Was trying to create an annotation task on prodigy for sentence recogniser. I noticed that when using senter.correct - there are many occasions when space is highlighted as the sentence start token.
But while creating new annotations, I can never select space as the sentence_start, whats weirder is that if I remove the existing sentence start highlight on a space, then i can no longer select it back again.

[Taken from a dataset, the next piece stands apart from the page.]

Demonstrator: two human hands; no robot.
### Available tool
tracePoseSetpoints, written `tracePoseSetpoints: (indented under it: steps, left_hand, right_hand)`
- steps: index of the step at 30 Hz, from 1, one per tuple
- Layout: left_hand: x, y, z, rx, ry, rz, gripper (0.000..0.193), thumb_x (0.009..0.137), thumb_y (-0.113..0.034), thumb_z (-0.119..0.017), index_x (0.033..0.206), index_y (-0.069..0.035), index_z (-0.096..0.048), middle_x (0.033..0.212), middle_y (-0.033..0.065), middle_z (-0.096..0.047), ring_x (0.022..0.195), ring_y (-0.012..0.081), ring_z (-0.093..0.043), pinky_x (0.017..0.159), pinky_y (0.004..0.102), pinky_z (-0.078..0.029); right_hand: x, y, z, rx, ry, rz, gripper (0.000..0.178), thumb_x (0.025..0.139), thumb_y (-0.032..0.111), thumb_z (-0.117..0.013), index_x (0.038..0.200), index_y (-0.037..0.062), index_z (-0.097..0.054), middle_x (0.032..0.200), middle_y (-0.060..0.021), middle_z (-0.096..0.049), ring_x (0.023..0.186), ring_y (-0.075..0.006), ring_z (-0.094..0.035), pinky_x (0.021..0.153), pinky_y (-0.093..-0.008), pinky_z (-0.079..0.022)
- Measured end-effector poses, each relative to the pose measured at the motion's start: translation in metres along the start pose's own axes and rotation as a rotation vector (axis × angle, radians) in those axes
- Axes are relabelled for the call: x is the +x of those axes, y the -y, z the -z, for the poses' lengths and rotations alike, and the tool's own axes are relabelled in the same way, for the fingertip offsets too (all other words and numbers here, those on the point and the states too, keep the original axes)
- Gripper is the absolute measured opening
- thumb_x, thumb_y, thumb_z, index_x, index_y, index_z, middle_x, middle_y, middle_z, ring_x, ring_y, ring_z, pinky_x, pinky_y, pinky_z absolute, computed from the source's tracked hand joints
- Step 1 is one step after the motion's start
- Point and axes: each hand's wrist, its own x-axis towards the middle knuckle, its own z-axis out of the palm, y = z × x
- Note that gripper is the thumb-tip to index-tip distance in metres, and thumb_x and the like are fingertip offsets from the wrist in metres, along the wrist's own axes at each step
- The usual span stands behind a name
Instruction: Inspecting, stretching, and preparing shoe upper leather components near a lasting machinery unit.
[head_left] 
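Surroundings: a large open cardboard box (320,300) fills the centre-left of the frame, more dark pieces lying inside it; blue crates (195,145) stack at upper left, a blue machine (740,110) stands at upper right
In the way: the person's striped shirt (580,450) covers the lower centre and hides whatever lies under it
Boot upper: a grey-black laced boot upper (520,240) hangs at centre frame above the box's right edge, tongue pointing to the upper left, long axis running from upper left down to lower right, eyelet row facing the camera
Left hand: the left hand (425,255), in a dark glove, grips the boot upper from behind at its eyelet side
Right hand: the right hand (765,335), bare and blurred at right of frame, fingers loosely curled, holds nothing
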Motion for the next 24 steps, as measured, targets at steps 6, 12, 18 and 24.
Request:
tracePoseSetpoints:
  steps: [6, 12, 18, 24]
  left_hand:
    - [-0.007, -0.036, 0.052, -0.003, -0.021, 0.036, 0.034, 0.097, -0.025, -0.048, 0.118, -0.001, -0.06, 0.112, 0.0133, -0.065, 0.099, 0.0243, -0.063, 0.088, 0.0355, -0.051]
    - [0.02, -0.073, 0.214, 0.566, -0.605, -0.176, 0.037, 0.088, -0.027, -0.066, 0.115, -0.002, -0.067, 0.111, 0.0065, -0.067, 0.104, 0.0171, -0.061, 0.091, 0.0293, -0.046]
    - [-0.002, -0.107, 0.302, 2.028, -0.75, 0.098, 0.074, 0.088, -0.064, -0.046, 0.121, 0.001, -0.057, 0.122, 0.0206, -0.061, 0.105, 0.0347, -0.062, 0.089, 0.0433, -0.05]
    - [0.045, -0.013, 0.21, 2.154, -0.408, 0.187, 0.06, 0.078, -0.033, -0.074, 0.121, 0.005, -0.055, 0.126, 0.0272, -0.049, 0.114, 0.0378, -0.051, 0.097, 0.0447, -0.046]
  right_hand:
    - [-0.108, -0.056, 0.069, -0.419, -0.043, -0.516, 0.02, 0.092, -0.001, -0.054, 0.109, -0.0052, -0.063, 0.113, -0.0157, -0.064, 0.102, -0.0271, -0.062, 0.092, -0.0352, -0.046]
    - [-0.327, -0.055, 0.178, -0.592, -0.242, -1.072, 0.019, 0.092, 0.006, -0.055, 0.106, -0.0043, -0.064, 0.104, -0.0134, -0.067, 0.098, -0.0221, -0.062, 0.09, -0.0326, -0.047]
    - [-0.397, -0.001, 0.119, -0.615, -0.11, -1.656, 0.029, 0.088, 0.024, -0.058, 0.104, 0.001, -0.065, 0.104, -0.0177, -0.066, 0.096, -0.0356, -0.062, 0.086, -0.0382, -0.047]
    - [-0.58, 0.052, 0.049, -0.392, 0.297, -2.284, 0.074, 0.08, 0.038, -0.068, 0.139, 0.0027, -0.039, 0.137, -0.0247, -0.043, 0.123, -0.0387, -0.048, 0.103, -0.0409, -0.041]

Would this eventually affect training a sentence recognizer model? Am i missing something here?
what prodigy highlights.
(s) This is a new Sentence.
When I try to highlight.
This(s) is a new Sentence.
Hi! Are the whitespace characters newlines? If so, I think what's happening here is this: by default, Prodigy's manual span annotation interfaces will mark newline tokens as
disabled because in most use cases (NER, spancat), you never want a span that include newlines. But this is obviously not a good default in this case.
Could you try setting
"allow_newline_highlight": true in your
prodigy.json and see if that lets you highlight newline tokens?
In general, having a lot of newline tokens identified as sentence starts is definitely unideal and can lead to worse results. So if this is common in your data, you could also consider adding a preprocessing step that normalises the whitespace and removes duplicate newlines, before passing the text to spaCy. This means you'll likely need fewer custom examples to improve the sentence recognizer.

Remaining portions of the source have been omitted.